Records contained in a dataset

# # # # # # #

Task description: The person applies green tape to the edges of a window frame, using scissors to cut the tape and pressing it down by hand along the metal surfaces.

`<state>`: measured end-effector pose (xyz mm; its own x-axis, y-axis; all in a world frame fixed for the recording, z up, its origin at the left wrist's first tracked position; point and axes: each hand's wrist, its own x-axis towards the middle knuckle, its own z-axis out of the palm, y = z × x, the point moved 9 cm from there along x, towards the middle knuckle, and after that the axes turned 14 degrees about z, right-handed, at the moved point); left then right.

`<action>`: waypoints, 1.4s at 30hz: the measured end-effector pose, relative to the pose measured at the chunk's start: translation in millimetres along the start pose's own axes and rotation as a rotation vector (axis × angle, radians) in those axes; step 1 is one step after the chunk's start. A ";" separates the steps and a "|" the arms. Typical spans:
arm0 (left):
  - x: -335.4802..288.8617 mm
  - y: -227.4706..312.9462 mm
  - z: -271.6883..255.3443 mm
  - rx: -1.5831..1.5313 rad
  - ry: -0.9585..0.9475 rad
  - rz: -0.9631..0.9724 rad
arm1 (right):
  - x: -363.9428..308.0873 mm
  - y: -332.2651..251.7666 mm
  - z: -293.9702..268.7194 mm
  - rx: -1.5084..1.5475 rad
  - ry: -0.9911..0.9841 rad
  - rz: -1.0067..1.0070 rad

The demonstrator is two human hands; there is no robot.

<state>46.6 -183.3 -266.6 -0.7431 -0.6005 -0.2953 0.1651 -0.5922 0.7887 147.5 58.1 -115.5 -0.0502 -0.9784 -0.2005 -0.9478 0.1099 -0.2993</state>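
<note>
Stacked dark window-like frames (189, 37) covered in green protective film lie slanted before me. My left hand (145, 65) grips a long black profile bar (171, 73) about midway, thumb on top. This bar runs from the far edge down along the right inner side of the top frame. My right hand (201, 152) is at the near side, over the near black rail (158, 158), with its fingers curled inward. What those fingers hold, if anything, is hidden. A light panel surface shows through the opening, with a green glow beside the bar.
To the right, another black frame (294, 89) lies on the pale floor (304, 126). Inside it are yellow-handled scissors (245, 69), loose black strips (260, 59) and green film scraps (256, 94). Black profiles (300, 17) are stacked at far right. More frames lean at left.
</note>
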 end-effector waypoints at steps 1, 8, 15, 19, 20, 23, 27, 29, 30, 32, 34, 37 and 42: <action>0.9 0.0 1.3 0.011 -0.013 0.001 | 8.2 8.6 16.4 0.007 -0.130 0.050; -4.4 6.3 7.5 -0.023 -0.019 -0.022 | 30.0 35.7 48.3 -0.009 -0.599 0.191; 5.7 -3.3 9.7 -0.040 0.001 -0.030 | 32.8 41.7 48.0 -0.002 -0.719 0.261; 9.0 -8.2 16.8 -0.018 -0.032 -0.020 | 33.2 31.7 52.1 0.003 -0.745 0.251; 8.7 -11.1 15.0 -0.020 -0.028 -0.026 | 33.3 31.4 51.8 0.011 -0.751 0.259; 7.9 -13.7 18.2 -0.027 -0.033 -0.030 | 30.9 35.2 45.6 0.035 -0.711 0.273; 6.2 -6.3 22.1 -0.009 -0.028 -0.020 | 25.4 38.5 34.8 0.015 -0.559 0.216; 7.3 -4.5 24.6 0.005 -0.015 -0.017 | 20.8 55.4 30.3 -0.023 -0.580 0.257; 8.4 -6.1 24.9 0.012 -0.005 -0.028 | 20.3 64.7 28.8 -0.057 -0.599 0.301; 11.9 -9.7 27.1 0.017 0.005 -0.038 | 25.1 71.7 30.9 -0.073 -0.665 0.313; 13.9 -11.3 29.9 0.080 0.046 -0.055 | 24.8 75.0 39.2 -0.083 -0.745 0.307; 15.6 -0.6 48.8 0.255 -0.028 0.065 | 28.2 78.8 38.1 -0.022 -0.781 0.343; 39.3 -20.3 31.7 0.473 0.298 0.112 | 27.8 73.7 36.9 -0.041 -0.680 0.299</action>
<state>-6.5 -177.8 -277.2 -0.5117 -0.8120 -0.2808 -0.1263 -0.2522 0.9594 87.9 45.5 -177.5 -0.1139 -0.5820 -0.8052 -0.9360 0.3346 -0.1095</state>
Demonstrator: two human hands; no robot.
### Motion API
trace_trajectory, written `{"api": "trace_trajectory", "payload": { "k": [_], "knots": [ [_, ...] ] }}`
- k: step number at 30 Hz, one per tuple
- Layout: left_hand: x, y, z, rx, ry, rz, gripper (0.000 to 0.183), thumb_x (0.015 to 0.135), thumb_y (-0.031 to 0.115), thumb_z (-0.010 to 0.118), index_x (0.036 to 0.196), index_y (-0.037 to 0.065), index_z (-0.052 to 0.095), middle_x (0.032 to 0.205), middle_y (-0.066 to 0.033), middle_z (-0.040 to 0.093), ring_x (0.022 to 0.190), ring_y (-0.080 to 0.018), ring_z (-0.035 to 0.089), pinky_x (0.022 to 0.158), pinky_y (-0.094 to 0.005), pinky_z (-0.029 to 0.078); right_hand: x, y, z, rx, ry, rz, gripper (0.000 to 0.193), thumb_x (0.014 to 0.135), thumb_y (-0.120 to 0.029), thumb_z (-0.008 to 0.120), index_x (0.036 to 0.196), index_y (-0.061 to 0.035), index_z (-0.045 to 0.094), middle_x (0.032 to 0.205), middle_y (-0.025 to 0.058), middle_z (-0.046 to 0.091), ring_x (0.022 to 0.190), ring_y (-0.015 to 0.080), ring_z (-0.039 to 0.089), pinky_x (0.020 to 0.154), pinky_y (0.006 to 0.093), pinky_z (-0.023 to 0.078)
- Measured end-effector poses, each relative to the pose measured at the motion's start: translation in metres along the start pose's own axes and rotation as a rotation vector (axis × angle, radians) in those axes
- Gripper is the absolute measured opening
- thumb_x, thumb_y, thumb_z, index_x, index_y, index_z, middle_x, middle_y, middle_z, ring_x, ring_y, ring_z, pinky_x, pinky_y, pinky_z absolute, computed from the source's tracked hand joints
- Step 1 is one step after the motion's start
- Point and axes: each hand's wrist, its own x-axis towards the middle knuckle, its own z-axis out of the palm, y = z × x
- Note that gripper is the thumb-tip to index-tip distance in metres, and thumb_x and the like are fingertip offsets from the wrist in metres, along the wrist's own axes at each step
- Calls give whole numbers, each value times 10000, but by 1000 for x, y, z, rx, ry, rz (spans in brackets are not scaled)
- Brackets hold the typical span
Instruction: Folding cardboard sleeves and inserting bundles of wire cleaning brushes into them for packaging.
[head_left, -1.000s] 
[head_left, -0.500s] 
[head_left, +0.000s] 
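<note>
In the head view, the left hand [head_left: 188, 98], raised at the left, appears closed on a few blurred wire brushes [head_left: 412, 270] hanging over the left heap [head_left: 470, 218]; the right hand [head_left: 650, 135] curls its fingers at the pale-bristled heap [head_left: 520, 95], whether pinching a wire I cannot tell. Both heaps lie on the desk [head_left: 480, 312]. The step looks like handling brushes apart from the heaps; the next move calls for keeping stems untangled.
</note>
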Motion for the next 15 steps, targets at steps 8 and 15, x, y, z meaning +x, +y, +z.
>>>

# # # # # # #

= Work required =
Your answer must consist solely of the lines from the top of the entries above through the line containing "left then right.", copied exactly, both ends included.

= Exercise result =
Task description: The person applies green tape to the edges of a window frame, using scissors to cut the tape and pressing it down by hand along the metal surfaces.

`<state>`: measured end-effector pose (xyz mm; its own x-axis, y-axis; all in a world frame fixed for the recording, z up, its origin at the left wrist's first tracked position; point and axes: each hand's wrist, its own x-axis towards the middle knuckle, its own z-axis out of the palm, y = z × x, the point moved 9 cm from there along x, towards the middle knuckle, and after that the axes turned 14 degrees about z, right-handed, at the moved point); left then right.

This concludes the output.